DRUG LEGALIZATION: As the General Assembly session moves toward its conclusion, the direction of the legislature on a number of issues is becoming clearer. One such issue is the legalization or decriminalization of drugs and drug-related crimes, writes Greg Kline in an opinion column for MarylandReporter.com. There exists a radical movement in the legislature actively seeking to remove all criminal penalties for the use of any drug and even for crimes committed in furtherance of drug addiction.

HOGAN ON TRUMP: In a column for MarylandReporter.com, Laslo Boyd writes that when asked recently whom he would be supporting among the Republican presidential candidates, Gov. Larry Hogan ducked the question. Given his earlier enthusiastic backing for New Jersey Gov. Chris Christie, it’s hard for Hogan to claim that he doesn’t want to get involved in national politics.

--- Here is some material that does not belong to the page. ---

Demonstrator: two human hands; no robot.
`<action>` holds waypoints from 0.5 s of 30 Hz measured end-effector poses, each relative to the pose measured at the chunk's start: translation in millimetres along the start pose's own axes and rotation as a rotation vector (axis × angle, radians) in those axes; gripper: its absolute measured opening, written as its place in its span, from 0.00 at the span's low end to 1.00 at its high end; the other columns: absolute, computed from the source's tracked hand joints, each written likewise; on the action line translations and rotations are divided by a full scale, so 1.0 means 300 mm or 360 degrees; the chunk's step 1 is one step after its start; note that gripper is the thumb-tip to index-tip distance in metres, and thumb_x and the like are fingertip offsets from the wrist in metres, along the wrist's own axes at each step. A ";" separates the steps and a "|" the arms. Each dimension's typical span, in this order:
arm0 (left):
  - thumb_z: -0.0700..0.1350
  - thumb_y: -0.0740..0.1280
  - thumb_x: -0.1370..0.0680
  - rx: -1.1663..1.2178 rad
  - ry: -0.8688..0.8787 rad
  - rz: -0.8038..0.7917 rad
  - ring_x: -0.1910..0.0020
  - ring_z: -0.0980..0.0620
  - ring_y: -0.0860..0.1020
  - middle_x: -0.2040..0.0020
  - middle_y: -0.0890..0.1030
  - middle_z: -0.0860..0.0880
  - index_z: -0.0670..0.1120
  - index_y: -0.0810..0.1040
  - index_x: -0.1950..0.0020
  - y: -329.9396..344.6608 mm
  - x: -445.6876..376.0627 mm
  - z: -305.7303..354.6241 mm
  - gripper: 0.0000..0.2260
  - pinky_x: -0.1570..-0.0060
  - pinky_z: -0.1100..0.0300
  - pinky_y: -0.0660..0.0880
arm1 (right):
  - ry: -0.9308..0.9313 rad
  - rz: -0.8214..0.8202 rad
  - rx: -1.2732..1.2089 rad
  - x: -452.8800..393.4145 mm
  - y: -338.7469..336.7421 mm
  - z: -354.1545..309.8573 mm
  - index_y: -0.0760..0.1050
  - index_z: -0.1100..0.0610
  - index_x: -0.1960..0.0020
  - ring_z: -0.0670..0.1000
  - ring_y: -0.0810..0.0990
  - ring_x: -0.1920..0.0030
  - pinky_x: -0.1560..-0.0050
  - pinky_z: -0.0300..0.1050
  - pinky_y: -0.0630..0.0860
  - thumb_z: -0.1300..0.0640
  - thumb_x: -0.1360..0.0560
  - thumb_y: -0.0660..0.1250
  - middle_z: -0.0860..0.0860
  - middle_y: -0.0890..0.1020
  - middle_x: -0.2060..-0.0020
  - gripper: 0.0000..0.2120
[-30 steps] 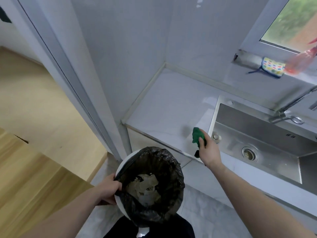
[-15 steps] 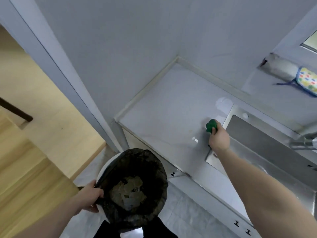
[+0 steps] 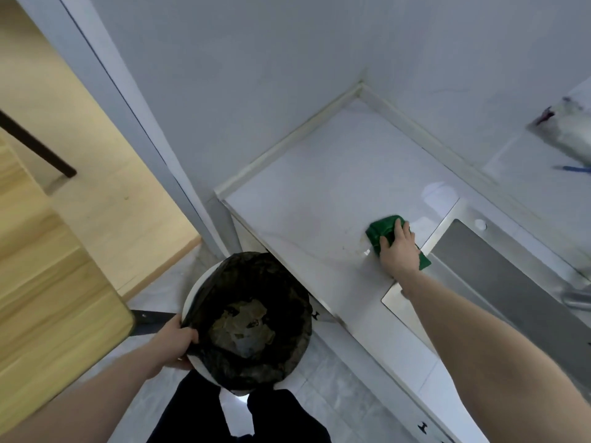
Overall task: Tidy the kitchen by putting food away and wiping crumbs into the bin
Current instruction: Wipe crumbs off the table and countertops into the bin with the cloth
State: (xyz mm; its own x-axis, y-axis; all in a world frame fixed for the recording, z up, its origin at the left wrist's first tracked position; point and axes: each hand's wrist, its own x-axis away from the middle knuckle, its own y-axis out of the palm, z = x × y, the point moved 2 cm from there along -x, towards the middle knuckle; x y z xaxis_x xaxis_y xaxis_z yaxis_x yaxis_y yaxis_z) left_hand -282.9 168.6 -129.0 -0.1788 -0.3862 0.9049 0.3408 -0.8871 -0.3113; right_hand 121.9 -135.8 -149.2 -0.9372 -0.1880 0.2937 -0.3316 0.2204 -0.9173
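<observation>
A green cloth point(image 3: 380, 230) lies flat on the white counter point(image 3: 319, 193), close to the sink's left rim. My right hand point(image 3: 398, 251) presses down on it with the fingers spread over the top. A faint smear point(image 3: 363, 249) shows on the counter just left of the cloth. Below the counter's front edge is a white bin point(image 3: 195, 292) lined with a black bag point(image 3: 287, 346), with scraps at its bottom. My left hand point(image 3: 174, 343) grips the bin's near-left rim and bag edge and holds it against the counter front.
The steel sink point(image 3: 511, 282) lies right of the cloth, its faucet point(image 3: 575, 298) at the frame edge. A wooden tabletop point(image 3: 48, 298) juts in at the left, beside a doorway frame point(image 3: 128, 100). Grey walls enclose the counter's back corner.
My right hand went from gripping the bunched cloth near the sink corner to pressing it flat on the counter. The bin in my left hand now sits closer under the counter edge.
</observation>
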 end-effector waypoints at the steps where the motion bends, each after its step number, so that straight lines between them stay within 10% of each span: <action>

ELECTING JUDGES: Tom Hall of WYPR-FM speaks with law Professor Mortimer Sellers of why Marylanders elect court judges and whether it is a good idea.

MD DEMS BACK GARLAND: Maryland’s mostly Democratic congressional delegation offered strong words of support on Wednesday for President Barack Obama’s nominee to the Supreme Court, and its members called on Republican leaders in the Senate to schedule a confirmation hearing. But, writes John Fritze in the Sun, Republicans, including Rep. Andy Harris of Baltimore County, held fast to an earlier argument that the Senate should not schedule a hearing for Circuit Court Judge Merrick B. Garland of Bethesda until after the November election at the earliest.

MILLER BACKS BROWN: Senate President Mike Miller endorsed Anthony Brown for the 4th Congressional District on Wednesday, reports John Fritze for the Sun. Brown, the former lieutenant governor, is “the most qualified candidate in this race and his experience will be an asset in Congress,” Miller, a Calvert County Democrat, said in a statement released by the Brown campaign.

INTERNATIONAL TRADE & THE 8TH: Amid the sniping between contenders for the District 8 Democratic congressional nomination — focused primarily on contrasting resumés and divergent campaign strategies — it has been difficult to discern much division among the candidates on public policy issues. But, writes Louis Peck for Bethesda Beat, one significant difference was highlighted this week, involving an issue that has split the Democratic Party nationally and has emerged as a major factor in several recent presidential primaries: international trade.

SERIAL SEX OFFENDERS: Baltimore State’s Attorney Marilyn Mosby is pushing for measures that would allow evidence of prior sexual offenses to be admissible in court under certain circumstances in further trials of sex offenders.